Chapter 7

Frequently asked questions

I’ve never been arrested before and I was just arrested - what do I do?


If you find yourself in a position where you have been arrested or cited to Court and you have never been in trouble with the law before, there are a few things you need to know. If you are facing felony charges in Arkansas, the Court will require you to have an attorney represent you. If you cannot afford an attorney, the Court will provide one. If you have questions about the differences between a Court-appointed attorney and a private attorney, click here.

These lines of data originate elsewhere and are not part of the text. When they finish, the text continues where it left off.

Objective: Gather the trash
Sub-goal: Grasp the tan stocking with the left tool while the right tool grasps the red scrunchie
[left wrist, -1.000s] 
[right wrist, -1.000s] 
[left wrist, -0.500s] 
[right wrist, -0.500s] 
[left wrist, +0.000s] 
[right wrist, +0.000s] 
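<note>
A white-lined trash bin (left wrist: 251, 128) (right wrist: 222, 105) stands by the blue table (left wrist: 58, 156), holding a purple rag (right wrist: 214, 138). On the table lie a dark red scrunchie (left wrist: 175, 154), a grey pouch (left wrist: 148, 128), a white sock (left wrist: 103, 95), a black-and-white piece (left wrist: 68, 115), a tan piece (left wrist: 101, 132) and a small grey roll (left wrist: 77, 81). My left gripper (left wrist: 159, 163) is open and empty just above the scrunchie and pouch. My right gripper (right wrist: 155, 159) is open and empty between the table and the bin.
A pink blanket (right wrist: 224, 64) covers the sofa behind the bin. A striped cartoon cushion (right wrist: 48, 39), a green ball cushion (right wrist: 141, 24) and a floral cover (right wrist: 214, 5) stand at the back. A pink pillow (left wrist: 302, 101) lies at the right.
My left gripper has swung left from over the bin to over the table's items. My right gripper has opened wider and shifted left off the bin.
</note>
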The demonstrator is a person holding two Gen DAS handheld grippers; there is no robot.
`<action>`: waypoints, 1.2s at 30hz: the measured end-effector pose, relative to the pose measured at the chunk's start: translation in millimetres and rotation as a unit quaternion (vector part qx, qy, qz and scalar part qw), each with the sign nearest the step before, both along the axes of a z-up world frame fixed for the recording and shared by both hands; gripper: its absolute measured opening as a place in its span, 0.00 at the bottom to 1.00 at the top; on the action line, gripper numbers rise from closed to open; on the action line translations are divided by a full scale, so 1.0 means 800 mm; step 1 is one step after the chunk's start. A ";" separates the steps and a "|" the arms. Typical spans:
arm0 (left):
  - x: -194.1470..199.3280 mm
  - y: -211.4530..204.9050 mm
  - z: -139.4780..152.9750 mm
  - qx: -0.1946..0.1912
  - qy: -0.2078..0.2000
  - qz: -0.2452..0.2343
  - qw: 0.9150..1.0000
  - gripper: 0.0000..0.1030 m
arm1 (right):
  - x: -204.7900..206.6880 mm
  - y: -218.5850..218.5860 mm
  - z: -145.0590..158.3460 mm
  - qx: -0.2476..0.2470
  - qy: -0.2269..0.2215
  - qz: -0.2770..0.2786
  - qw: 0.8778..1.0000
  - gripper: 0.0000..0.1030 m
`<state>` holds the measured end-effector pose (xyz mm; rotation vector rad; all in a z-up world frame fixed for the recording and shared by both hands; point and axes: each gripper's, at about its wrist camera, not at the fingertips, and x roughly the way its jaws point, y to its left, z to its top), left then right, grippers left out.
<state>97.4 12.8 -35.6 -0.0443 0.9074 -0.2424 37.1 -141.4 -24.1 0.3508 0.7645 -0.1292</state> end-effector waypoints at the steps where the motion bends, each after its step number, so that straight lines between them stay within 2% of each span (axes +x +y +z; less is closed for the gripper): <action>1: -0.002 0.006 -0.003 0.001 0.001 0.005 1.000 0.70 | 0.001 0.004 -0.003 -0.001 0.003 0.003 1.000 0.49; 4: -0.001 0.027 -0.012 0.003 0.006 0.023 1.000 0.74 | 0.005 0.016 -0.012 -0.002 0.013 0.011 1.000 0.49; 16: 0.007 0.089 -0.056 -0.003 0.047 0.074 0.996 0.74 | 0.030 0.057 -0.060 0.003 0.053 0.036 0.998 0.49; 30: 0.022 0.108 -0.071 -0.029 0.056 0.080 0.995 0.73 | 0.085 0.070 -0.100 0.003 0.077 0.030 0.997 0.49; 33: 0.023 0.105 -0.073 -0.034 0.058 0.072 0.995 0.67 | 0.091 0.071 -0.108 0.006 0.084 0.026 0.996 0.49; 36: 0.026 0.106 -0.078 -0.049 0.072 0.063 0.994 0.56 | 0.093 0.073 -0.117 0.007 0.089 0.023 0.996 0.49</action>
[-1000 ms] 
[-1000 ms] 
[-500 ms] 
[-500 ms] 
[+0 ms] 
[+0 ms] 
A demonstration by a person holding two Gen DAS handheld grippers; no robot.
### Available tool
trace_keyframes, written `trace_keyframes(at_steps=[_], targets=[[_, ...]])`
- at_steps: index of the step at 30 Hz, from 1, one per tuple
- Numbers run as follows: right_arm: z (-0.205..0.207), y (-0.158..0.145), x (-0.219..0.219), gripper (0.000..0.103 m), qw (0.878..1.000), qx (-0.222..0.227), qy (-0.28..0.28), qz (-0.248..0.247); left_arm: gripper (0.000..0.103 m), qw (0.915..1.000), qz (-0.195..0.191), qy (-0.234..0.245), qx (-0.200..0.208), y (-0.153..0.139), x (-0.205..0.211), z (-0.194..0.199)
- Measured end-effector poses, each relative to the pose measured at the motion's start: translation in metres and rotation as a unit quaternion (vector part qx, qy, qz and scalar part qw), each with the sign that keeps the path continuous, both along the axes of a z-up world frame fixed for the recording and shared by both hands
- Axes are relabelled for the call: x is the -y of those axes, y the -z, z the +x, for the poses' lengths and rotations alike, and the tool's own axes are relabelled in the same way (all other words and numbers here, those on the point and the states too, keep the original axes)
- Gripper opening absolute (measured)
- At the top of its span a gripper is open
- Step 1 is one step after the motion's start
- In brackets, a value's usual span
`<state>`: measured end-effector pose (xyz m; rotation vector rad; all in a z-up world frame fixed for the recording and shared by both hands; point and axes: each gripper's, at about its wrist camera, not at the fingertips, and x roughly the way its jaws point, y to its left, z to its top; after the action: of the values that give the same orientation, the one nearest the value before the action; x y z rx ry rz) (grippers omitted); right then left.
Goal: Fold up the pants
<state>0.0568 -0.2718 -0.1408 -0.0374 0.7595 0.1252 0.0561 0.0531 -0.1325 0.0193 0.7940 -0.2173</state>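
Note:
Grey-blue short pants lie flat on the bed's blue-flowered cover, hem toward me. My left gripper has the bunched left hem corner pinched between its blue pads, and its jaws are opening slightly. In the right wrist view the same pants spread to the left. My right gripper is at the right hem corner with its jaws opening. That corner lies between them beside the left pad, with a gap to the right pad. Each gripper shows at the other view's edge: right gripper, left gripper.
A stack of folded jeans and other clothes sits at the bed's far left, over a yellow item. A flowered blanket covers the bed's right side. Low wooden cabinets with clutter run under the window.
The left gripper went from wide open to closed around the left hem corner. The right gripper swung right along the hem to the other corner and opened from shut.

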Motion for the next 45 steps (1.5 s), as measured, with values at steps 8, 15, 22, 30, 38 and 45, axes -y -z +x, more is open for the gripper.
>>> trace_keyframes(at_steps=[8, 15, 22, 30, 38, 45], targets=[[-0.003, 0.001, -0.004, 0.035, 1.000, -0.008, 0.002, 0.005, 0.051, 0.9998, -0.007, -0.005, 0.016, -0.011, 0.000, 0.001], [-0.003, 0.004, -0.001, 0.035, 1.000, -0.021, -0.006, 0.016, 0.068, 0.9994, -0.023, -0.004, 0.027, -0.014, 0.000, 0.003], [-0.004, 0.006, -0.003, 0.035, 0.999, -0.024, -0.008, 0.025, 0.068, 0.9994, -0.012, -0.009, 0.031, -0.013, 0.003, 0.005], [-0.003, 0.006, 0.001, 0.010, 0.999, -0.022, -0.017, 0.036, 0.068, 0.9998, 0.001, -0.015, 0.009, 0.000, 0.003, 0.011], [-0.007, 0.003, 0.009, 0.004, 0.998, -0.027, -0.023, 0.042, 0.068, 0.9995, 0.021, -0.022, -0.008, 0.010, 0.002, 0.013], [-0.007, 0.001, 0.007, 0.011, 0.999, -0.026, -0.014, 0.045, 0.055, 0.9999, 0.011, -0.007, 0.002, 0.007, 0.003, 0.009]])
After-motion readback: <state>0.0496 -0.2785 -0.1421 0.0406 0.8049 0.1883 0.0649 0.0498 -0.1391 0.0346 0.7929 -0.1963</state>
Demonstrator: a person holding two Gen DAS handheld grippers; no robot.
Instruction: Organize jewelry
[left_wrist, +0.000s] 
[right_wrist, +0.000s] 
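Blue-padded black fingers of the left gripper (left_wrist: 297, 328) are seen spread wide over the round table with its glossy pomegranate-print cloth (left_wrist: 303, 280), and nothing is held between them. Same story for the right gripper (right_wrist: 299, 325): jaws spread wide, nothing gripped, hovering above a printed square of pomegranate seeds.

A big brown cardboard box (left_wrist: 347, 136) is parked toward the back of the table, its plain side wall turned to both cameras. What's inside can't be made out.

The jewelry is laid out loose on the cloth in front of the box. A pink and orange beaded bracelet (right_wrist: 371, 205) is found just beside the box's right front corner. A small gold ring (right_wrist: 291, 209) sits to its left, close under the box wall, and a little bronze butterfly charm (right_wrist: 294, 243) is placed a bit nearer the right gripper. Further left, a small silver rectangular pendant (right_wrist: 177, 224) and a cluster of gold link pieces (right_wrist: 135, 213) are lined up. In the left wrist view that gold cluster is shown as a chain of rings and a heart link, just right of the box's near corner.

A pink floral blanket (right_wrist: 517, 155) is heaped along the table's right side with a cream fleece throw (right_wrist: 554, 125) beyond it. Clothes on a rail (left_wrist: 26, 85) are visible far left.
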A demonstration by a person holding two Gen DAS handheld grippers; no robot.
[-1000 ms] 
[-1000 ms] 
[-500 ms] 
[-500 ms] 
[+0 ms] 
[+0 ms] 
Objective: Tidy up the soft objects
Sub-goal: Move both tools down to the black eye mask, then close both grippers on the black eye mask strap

If you have been cited or arrested on a misdemeanor charge, you may not qualify to have a Court-appointed attorney represent you but it’s still important to meet with an experienced criminal defense attorney to review your case so that you understand your options and the best course of action.

Whether you have been arrested for a felony or a misdemeanor offense, you should talk to one of our experienced criminal defense attorneys. With over 35 years of combined criminal law experience, including years of experience as a prosecutor, our attorneys will make sure that you have a game plan for your case and can tell you what to expect. We often have a wide range of options available to us in negotiating your case with the prosecutors in determine what to do with your case after you are arrested, so it’s important to speak to an attorney as soon as possible to protect your Constitutional rights and start working towards a resolution.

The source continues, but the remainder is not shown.